WHAT YOU ARE ASKED TO DO:
With the pictures omitted, print exactly the lines below, from the one containing "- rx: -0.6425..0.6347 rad" through the one containing "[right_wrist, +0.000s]", and nothing else.

GIVEN DATA:
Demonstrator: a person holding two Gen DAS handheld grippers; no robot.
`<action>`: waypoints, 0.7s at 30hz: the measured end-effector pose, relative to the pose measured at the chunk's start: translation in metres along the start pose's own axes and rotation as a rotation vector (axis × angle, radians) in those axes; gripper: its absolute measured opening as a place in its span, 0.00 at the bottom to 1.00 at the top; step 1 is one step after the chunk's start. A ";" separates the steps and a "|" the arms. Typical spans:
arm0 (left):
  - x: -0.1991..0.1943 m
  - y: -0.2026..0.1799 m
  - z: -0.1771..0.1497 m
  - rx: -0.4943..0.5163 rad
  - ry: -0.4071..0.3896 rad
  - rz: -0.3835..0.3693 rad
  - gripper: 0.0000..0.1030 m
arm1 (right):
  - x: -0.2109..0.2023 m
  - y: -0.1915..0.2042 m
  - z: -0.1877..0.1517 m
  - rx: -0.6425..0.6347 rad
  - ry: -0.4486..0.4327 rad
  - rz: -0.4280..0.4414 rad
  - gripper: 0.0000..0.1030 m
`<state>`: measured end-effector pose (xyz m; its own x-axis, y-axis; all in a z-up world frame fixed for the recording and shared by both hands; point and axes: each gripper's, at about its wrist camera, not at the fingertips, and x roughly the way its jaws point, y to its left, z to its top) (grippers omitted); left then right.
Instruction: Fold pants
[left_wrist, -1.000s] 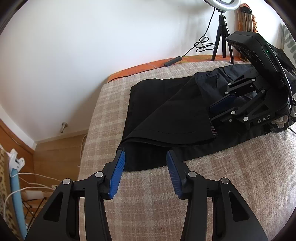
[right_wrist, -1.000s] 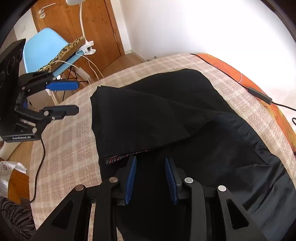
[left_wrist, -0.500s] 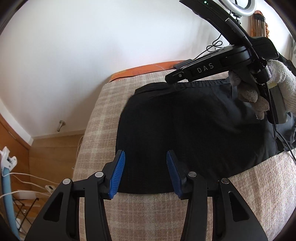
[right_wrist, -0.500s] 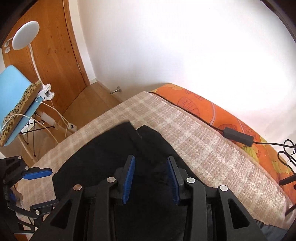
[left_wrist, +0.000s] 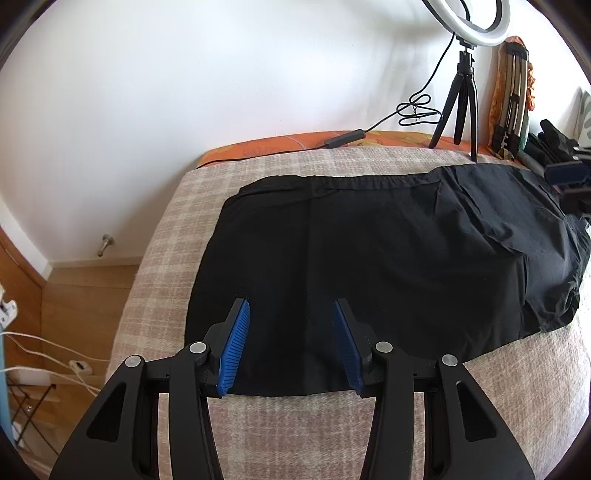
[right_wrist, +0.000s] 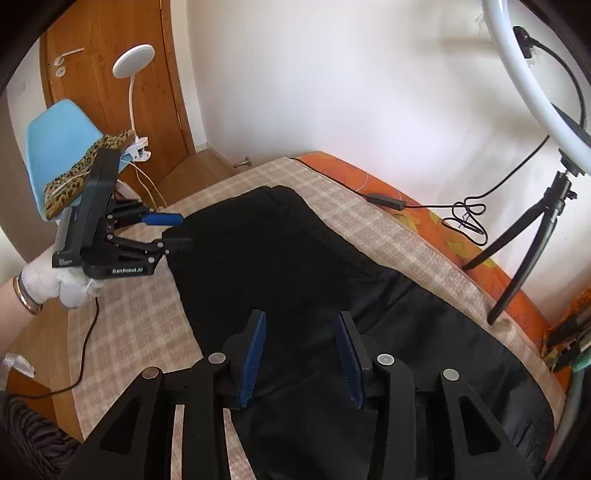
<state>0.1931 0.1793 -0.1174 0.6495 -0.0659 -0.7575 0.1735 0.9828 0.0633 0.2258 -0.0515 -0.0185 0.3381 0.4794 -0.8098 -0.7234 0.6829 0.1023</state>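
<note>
Our left gripper (left_wrist: 290, 345) hangs with its blue pads spread apart and nothing between them, poised over the near hem of the black pants (left_wrist: 369, 258). Our right gripper (right_wrist: 301, 354) is likewise spread and empty, hovering above the cloth nearer its other end. From the right wrist view we can see the left gripper (right_wrist: 177, 230) from outside, its jaws parted at the pants' corner without pinching it, as far as we can tell.

The pants lie flat on the checked blanket (left_wrist: 295, 424) of the bed, apparently already doubled over once, with a looser, rumpled section toward the right end. We judge that we are between folds: one fold is laid and smoothed, and the next calls for both grippers to close on an edge, probably the two corners of one short end, lift them together and carry them across without dragging the lower layer.

Counting: one pair of pants, two grippers, one ring light on its tripod (left_wrist: 461, 92), one blue chair (right_wrist: 62, 140), one white clip lamp (right_wrist: 133, 61).
</note>
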 end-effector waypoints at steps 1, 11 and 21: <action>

EXERCISE RESPONSE:
  - rx: -0.6425..0.6347 rad
  - ry: -0.4486..0.4327 rad
  - rz: -0.4280..0.4414 rad
  - gripper: 0.0000..0.1030 m
`<state>`: measured end-effector pose (xyz m; its own x-axis, y-axis; all in a z-up world frame fixed for the recording and shared by both hands; point and axes: each gripper's, at about its wrist camera, not at the fingertips, and x roughly the way its jaws point, y to its left, z to its top) (grippers omitted); left then right.
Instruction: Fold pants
[left_wrist, -1.000s] 
[right_wrist, -1.000s] 
[left_wrist, -0.500s] 
[right_wrist, -0.500s] 
[left_wrist, +0.000s] 
[right_wrist, +0.000s] 

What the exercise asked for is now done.